K12/ CVT transmission swap into a Tesla model S.

Start an equivalent to Rauh-Welt, but way larger and that also hacks up classic Ferraris, Maseratis, muscle cars, etc. to give them gay fender flares, worthless roll cages that can’t pass any tech, all that shit

>tesla
>trump 2020 sticker on the back

Buy up all of the spotless, fully original, low mileage iconic cars on craigslist and turn them into Donks.

buy as many r32 gtrs as i can with 4.5 billion dollars that exist in America. probably all of them. Do the same spend remaining funds on miatas

>Make them automatic
>hire a team to find a way to remove the i6 and put in a miata engine
>revive Cash for Clunkers
>???
>profit

Research driverless and battery tech

Delish

Currently being restored by someone who bought it off the pikey.

Buy Skyline GTR's and MKIV Supras and start crushing them.

With a gen V LS

Pass a bill to have all classics banned from being imported, exported, and modified

buy every boomer mobile and crush them on my youtube channel.

1. Fund the development of more advanced self driving technology.
2. Lobby the government to implement policy that makes insurance extremely expensive for anyone who has a manually driven car.
3. Continue increasing insurance costs for manually driven vehicles until 99% of people can't afford it anymore, and are forced to buy the latest and greatest in FWD self driving technology.
4. Eventually, lobby governments to ban manually driven cars outright under the guise of safety.

wouldn't mind it

get a bunch of mint boomer mobiles and mint 90s jap shit boxes and swap their motors with each other (leave a few stock). cover the boomer mobiles with anime/memes and the jap shitboxes with flames, Harley Davidson shit, tribal pin striping etc... And then have a crash up derby with most of them. Auction off the stock rare ones and donate proceeds to LGBT groups and random stance fags I find on the street.

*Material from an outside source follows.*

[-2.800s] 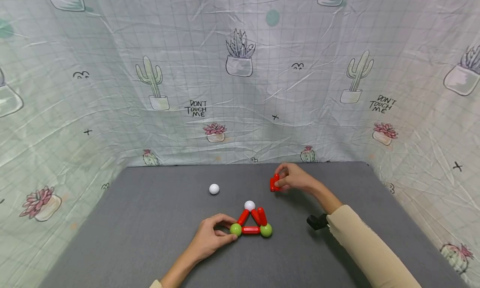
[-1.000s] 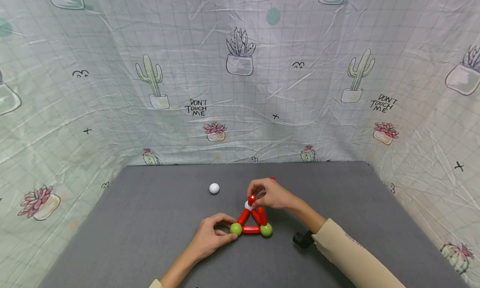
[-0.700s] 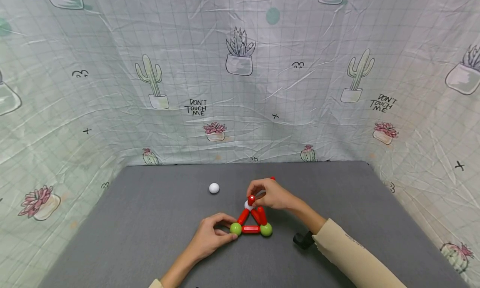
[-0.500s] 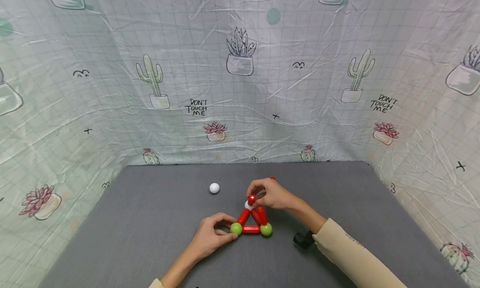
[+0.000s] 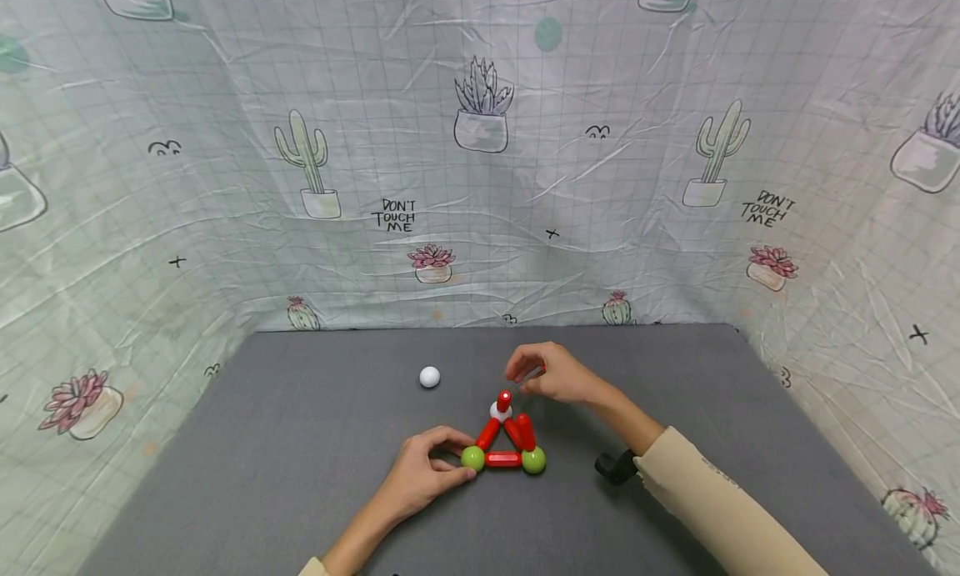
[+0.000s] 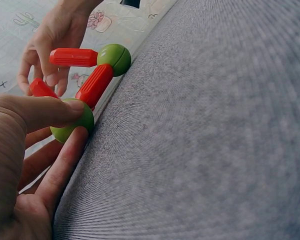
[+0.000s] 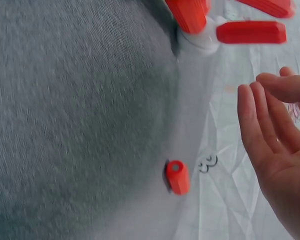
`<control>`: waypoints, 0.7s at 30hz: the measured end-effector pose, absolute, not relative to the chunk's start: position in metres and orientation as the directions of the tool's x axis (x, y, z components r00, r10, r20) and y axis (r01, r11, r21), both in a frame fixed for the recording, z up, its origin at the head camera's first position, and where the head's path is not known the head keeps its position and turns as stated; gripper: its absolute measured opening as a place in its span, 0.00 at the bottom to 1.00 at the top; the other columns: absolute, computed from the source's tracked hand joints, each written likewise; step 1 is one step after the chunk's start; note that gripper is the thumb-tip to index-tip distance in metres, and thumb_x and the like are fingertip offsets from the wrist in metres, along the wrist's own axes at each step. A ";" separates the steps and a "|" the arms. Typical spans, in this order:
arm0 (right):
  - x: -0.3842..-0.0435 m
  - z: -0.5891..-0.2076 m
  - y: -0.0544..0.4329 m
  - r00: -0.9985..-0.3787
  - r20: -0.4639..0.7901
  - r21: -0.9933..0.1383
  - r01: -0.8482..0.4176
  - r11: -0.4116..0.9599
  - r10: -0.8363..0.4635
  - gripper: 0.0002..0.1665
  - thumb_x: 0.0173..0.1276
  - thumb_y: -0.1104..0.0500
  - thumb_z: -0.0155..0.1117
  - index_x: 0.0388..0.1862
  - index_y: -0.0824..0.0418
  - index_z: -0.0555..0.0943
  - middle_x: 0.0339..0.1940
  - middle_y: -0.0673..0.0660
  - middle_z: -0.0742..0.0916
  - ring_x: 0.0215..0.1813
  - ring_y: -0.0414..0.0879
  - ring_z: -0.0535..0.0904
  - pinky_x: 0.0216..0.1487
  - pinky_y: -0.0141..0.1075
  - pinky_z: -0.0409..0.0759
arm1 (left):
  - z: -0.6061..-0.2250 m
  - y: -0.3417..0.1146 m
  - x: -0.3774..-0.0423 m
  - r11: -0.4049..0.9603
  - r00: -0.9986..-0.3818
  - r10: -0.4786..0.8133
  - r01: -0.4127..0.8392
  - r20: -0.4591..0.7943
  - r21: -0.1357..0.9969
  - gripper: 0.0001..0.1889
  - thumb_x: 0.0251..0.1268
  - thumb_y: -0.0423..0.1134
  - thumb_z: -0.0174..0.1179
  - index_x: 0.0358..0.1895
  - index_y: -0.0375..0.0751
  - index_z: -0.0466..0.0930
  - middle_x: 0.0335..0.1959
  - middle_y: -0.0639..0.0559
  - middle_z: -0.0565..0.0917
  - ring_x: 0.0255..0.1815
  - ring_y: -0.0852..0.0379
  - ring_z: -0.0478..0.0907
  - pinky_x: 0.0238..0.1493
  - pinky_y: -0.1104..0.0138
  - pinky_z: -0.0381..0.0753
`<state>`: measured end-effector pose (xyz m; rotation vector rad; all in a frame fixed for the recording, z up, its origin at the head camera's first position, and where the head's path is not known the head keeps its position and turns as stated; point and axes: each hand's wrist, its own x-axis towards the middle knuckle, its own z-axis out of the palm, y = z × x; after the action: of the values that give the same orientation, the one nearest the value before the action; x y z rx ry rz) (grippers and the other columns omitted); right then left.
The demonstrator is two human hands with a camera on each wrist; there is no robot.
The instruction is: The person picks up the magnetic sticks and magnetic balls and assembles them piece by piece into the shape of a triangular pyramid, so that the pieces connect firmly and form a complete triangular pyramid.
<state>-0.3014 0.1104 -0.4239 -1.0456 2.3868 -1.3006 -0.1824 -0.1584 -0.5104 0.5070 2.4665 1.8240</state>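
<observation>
On the table a triangle of red rods joins a white ball (image 5: 498, 413) at the far corner and two green balls. My left hand (image 5: 423, 468) pinches the left green ball (image 6: 72, 122) between thumb and fingers. One red rod (image 5: 504, 400) stands up from the white ball; another red rod (image 5: 526, 433) rises from the right green ball (image 5: 533, 460). Just behind and right of the white ball, my right hand (image 5: 555, 374) hovers with relaxed fingers and holds nothing. In the right wrist view its fingers are apart from the standing rod (image 7: 251, 32).
A loose white ball (image 5: 430, 377) lies behind and left of the triangle. One loose red rod (image 7: 178, 177) lies on the table, mostly hidden by the right hand in the head view. A printed cloth (image 5: 480, 201) walls off the table's back and sides.
My right hand took a red rod from the back right, stood it on the white ball, then let go and drew back up and right. The left hand stayed put.
</observation>
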 end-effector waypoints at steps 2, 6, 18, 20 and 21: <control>-0.303 -0.422 0.115 -0.746 0.133 -0.805 -0.465 0.368 -0.652 0.15 0.64 0.76 0.65 0.48 0.66 0.84 0.49 0.70 0.88 0.53 0.65 0.85 0.51 0.38 0.86 | -0.511 -0.158 -0.183 0.258 -0.946 0.278 0.240 0.166 0.936 0.19 0.52 0.33 0.79 0.49 0.46 0.87 0.44 0.48 0.89 0.42 0.63 0.87 0.39 0.69 0.89; -0.307 -0.423 0.124 -0.798 0.136 -0.810 -0.431 0.397 -0.587 0.15 0.64 0.75 0.66 0.48 0.64 0.85 0.49 0.70 0.88 0.52 0.62 0.85 0.48 0.39 0.85 | -0.511 -0.159 -0.183 0.258 -0.946 0.281 0.240 0.165 0.936 0.19 0.52 0.33 0.79 0.49 0.46 0.87 0.44 0.48 0.89 0.42 0.62 0.87 0.39 0.69 0.89; -0.325 -0.436 0.151 -0.911 0.069 -0.777 -0.305 0.551 -0.407 0.18 0.66 0.67 0.67 0.55 0.68 0.84 0.54 0.69 0.88 0.48 0.55 0.86 0.45 0.42 0.86 | -0.511 -0.159 -0.182 0.245 -0.945 0.287 0.230 0.156 0.942 0.19 0.53 0.33 0.78 0.50 0.45 0.87 0.45 0.46 0.88 0.42 0.61 0.87 0.40 0.69 0.89; -0.327 -0.438 0.154 -0.923 0.036 -0.777 -0.266 0.570 -0.382 0.20 0.68 0.65 0.68 0.58 0.69 0.83 0.57 0.70 0.87 0.49 0.55 0.87 0.46 0.45 0.88 | -0.511 -0.159 -0.181 0.246 -0.946 0.286 0.228 0.155 0.942 0.19 0.53 0.33 0.78 0.50 0.45 0.87 0.45 0.47 0.88 0.41 0.61 0.87 0.40 0.69 0.89; -0.328 -0.440 0.156 -0.928 0.021 -0.778 -0.248 0.577 -0.372 0.21 0.69 0.64 0.68 0.59 0.70 0.83 0.58 0.70 0.86 0.49 0.56 0.87 0.47 0.46 0.88 | -0.511 -0.159 -0.181 0.247 -0.946 0.285 0.229 0.155 0.942 0.19 0.53 0.33 0.78 0.50 0.45 0.87 0.45 0.47 0.88 0.42 0.61 0.87 0.40 0.69 0.89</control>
<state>-0.3285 0.1556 -0.4400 -0.5264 2.6584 -1.2781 -0.1814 -0.1586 -0.5105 0.5039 2.4427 1.8304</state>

Buy up every single classic muscle car I can get ahold of, preferably running examples in good condition.

Then:
>stance
>plastidip with various clashing colors like pink, green and bright blue or something
>convert them all to fwd
>crush the original motors and transmissions, swap in Honda D16s with the corresponding automatic transmissions
>fart cans
>slap random stickers all over the car
>let them get dinged up, scratched, etc
>yank out all the interior pieces until only the driver's seat, shifter, steering wheel and gauges remain for "weight saving"
>bonus points if you use the steering wheel, driver's seat and shifter from a Honda
>purposefully accelerate rusting with salt water spritzing until they all rust away
>take my abominations to muscle car events around the country and wallow in boomer tears

Use money to lobby politicians into banning modified cars and eventually have speed governors at 80 mph

I guess I'd bribe politicians to ban movement in 3 dimensional space. That'd piss off everyone in the car community, and 99% of everyone else.
>tfw everyone is a felon

Mfw moving though 4 dimensional space/time

Buy all the 911 classics I can find and sell them at a ridiculously high price.

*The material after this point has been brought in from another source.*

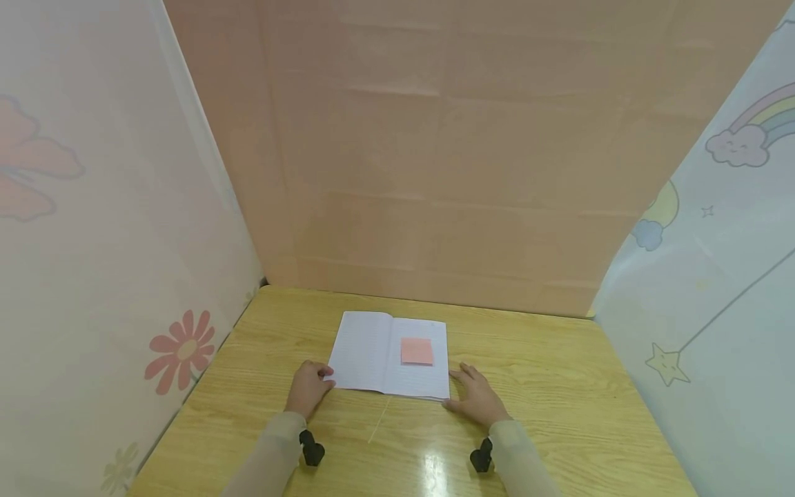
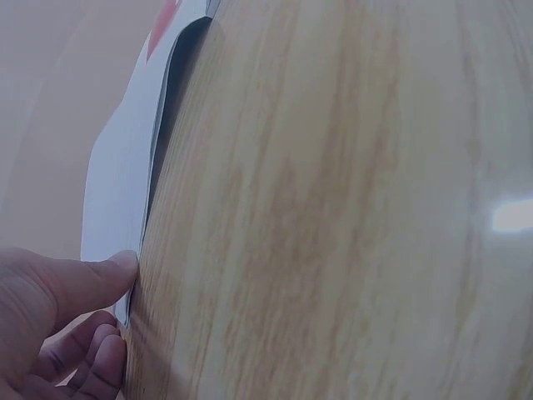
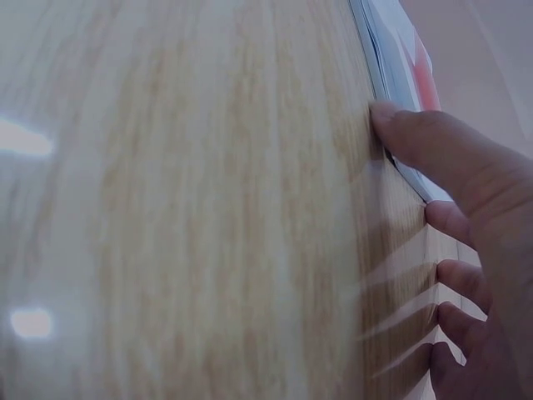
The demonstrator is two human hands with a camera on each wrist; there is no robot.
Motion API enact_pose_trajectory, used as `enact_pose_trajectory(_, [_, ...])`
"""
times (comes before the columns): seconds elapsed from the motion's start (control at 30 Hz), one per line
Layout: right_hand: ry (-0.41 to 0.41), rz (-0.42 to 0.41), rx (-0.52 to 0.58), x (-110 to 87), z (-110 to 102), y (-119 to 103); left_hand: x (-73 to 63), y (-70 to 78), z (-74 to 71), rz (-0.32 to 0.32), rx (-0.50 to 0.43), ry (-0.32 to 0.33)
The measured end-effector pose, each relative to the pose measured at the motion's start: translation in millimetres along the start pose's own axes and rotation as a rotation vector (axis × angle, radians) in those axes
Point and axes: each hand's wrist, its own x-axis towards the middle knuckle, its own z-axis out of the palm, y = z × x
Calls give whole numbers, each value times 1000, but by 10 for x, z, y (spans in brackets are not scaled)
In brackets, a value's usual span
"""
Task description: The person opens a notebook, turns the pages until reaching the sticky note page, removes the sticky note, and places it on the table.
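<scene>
Your left hand (image 1: 309, 390) pinches the near-left corner of the open notebook (image 1: 360, 352), thumb on the page. Your right hand (image 1: 477, 400), its fingers spread apart, touches the near-right corner with the thumb. The notebook lies between your hands and extends beyond them. A pink sticky note (image 1: 416, 351) sits on its page nearer your right hand. Under both hands is the wooden table (image 1: 546, 421).
</scene>
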Motion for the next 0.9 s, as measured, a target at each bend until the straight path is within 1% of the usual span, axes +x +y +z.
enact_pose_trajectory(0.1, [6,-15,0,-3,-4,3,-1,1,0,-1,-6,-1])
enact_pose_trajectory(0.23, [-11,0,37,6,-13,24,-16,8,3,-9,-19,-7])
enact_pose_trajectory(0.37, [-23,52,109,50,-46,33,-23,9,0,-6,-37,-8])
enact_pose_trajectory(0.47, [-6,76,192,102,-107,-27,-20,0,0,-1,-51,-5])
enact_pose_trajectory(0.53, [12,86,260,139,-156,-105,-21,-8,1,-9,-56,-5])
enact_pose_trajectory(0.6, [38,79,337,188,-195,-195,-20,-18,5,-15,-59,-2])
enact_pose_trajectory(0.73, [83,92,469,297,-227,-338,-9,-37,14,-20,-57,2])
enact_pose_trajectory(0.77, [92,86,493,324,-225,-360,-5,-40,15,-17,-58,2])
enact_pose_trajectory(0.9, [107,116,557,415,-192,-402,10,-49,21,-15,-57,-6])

>keep the box humid as shit and put in a bunch of mice so that everyone is forced to watch it rust away

You sick bastard.

Buy up as much of the polular Veeky Forums cars in the used market as possible
Laser CUT, not etch mlp designs all over them in every nook and cranny possible including the frame, resell on craigslist

Honda Civic

>Buy all r34 GTRs I can
>Inform the public I intend to establish R34 dealerships around the United States in 2024
>Hire film crew
>Buy cargo ship
>If theres money for it leftover, put paul walker skyline paintjobs on them.
>Do continuous dumps of r34 skylines into deep, unexplorable waters at random places in the ocean over a continuous period of a couple years leading up to 2024.
>January 1, 2024 rolls around. Release montage on my dealership networks website that just shows footage of all 12,000 R34 GTRs ever made into the ocean, with 'See You Again' by Wiz Khalifa playing in the background.